Faculty of law blogs / UNIVERSITY OF OXFORD

Do Retail Investors Value Environmental Impact?

Author(s)

Christoph Siemroth
Senior Lecturer at the University of Essex
Lars Hornuf
Professor of Business Administration at the University of Bremen

Posted

Time to read

3 Minutes

Climate change is increasingly seen as a major societal problem. To address the problem, enormous financial resources are required and the capital market plays a central role in the financing of green technologies, products, and services. If the financing is inefficient, or financing constraints prevent better technologies from being developed and socially desirable projects from being implemented, then the goal to limit climate change and reduce greenhouse gas emissions might not be attainable. Indeed, the conditions in capital markets directly determine the cost of addressing climate change. For this reason, it is important to understand how investors evaluate investments in green projects that have a positive environmental or social impact, compared to conventional projects that have no or even a negative environmental or social impact.

In our paper, we study investors from a group of crowdfunding platforms that offer both green investment projects and conventional investment projects. This allows us to investigate why investors choose green projects over conventional projects. The main question is whether investors invest because they believe green projects are more profitable in expectation, or because they also have a preference to achieve a positive environmental impact. The platforms we study are part of the Austrian ROCKETS Group, which consists of multiple crowdfunding platforms with specialization in green and real estate investment projects as well as small firm finance.

Testing the hypothesis that investors value environmental impact is difficult, because measuring the true preferences is not straightforward. We address the potential problem with self-reporting and the social desirability bias by conducting an online ‘lab in the field’ decision experiment. This experiment allows us to use an incentivized preference elicitation method from the lab, but with investors from the field, to find out how much they truly value environmental impact when making investment decisions. In the decision experiment, investors can either receive a higher expected investment return by choosing a voucher to be used for non-green investment projects; or, instead, they can give this money to an environmental cause, thus achieving environmental impact, but getting no higher investment return.

About 21% of investors choose the voucher independent of the donation amount to the environmental organizations, and hence reveal they do not value environmental impact. At the other extreme, about 14% of investors are willing to give up the voucher for any donation amount, and hence reveal a very strong preference for environmental impact. The remaining 65% are willing to give up the voucher only for a sufficiently large donation, with a large variation in the indifference point. These numbers suggest that a large portion of investors might be willing to accept slightly lower investment returns from green projects if the environmental impact is sufficiently large. We asked all investors for their willingness to donate to carbon offsetting and Greenpeace and found that the former is valued more by investors than the latter.

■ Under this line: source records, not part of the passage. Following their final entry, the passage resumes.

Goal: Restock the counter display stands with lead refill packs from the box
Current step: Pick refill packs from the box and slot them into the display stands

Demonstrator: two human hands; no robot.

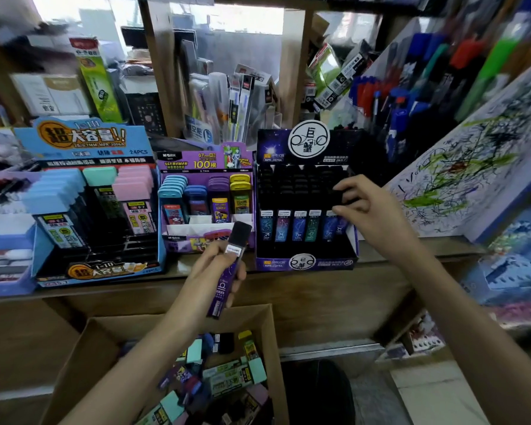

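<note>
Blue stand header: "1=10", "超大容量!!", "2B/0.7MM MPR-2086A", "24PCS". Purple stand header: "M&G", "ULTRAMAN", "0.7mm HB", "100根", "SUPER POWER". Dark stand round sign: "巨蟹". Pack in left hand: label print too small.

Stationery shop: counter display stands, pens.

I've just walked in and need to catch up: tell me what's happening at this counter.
A person is restocking lead refills. Their left hand grips a purple lead refill pack above the cardboard box, which holds many mixed packs. Their right hand is at the dark constellation stand, fingers seemingly pinching a black-capped pack in its rightmost column. Neither hand touches the purple stand or blue stand to the left.
</note>
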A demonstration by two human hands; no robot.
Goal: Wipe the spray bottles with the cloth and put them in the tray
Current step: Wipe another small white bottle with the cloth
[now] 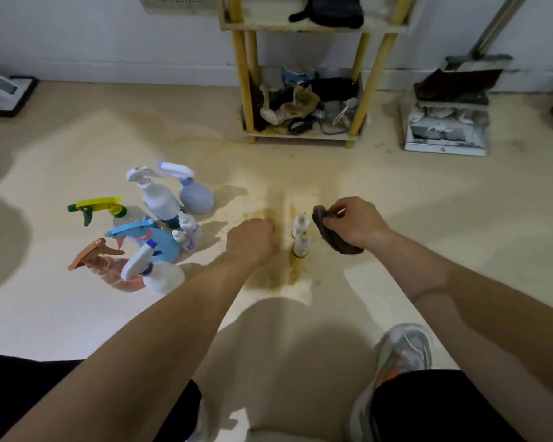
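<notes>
The right grip [355, 224] pinches a dark, crumpled cloth [332, 239] just above the floor [412, 199]. The left grip [253, 240] is curled knuckles-up; its palm is hidden, so I cannot tell whether it holds anything. Between the two stand two small bottles [301, 245], white with pale caps, one behind the other on a yellowish stain. Well to the left clusters a group of sprayers [160, 199], upright and close together: white, lavender, blue, an orange-tinted one and a clear one with a yellow-green trigger. A shelf [300, 135] stands at the back wall.
</notes>
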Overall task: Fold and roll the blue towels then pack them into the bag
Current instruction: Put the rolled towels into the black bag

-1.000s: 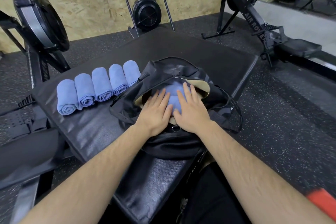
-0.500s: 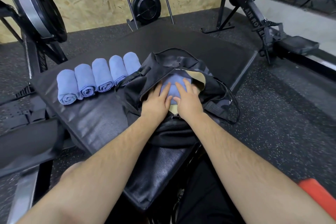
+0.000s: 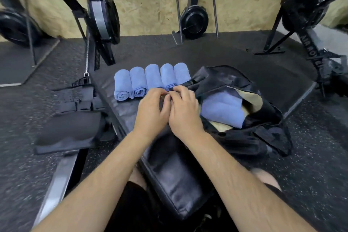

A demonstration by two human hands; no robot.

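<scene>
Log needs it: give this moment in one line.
bag: open, towels inside | mat: five rolled towels | hands: left hand, right hand at the rolls, grip unclear

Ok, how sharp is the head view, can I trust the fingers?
Head view: motion blur smears the floor and frame edges; the wide lens bows the sides; left hand and right hand meet by the rolled towels, their grip too soft to read.

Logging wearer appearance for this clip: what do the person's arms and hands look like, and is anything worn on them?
Both forearms are bare to the frame edge, no sleeves showing. The left hand and right hand wear no gloves; no watch, band or ring is visible.
</scene>
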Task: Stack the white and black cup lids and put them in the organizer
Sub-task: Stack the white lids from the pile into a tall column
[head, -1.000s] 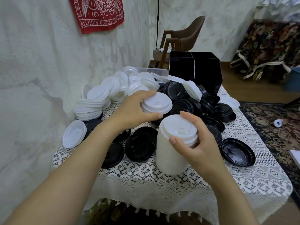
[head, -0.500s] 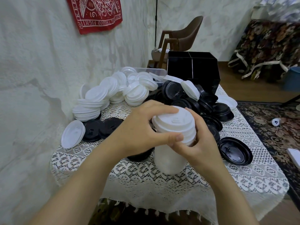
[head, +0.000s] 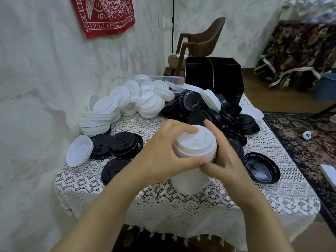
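Observation:
A tall stack of white lids (head: 193,155) stands on the lace-covered table (head: 209,200) near its front. My left hand (head: 161,157) grips the stack's top from the left, fingers over the uppermost lid. My right hand (head: 223,159) wraps round the stack from the right, thumb touching the left thumb in front. Loose white lids (head: 127,104) are heaped at the back left, black lids (head: 214,113) at the back middle. The black organizer (head: 213,77) stands at the table's far edge with its compartments showing no lids.
Several black lids (head: 120,145) and one white lid (head: 79,150) lie left of the stack; an upturned black lid (head: 260,167) lies to its right. A clear plastic tub (head: 163,80) sits behind the white heap. The wall runs along the left; a chair (head: 201,40) stands beyond.
My left hand carried a few white lids from the heap onto the top of the stack. Both hands now close round the stack's top; the stack is slightly taller.

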A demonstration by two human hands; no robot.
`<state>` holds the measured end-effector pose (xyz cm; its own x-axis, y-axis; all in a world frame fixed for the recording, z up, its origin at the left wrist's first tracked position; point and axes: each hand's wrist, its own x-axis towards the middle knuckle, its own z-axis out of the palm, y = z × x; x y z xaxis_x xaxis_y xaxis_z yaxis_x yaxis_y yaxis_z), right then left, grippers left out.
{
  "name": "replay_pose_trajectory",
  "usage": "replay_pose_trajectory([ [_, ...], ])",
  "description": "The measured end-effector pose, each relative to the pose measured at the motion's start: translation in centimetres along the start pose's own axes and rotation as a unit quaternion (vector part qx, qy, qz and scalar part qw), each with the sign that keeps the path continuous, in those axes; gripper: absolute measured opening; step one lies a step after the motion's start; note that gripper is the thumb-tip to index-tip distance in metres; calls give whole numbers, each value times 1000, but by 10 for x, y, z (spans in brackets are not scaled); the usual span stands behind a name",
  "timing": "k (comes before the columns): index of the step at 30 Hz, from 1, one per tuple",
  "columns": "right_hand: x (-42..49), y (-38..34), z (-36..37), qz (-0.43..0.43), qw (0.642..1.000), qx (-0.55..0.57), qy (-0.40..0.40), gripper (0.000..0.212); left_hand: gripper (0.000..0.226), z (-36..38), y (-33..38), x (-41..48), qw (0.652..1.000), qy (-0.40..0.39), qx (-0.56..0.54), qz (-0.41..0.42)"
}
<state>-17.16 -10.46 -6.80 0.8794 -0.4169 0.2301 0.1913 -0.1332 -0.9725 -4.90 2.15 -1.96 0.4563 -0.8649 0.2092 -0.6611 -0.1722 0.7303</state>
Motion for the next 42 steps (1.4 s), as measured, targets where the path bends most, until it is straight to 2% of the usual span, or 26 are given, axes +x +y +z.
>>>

We further find that investors invest more in green projects if they believe green projects to be more profitable and if they attach more importance to environmental impact. Consequently, investors who are more willing to give up higher investment returns via the voucher for environmental impact are also those who invest more in green projects. These findings are consistent with investors having a preference for environmental impact—which is fulfilled by investing in green projects—and not merely with investing because they expect better returns from green projects.

We additionally elicit a measure of the importance of social impact for each investor in the experiment. Consequently, besides the two environmental organizations, we also ask for each investor’s willingness to donate to the Red Cross. A donation to the Red Cross captures social but not environmental impact. We find that investors on average value environmental impact slightly more than social impact in the experiment, ie, are more willing to give up the voucher for a donation with environmental impact than for social impact.

Finally, we explain the share of green investments with expected returns, the significance of the environmental impact, and the significance of the social impact using regressions. We find that both return expectations and importance of environmental impact—but not the importance of social impact—are significant predictors of the share of investments in green projects. That is, investors who value social impact more do not invest more in green projects, holding return expectations and importance of environmental impact constant. This suggests that investors choose green projects because they are optimistic about the expected returns and because they want to achieve environmental impact, but they behave as if green projects do not have a positive social impact beyond the environmental impact. Hence, unlike findings in earlier studies, the motivation to invest in green projects appears to be more consistent with a desire to achieve environmental impact rather than with social preferences.

 

Christoph Siemroth is Senior Lecturer at the University of Essex with research interests in behavioral / experimental economics, financial economics, and organizational economics.

Lars Hornuf is a chaired Professor of Business Administration at the University of Bremen, Germany, specializing in the areas of financial services and financial technology.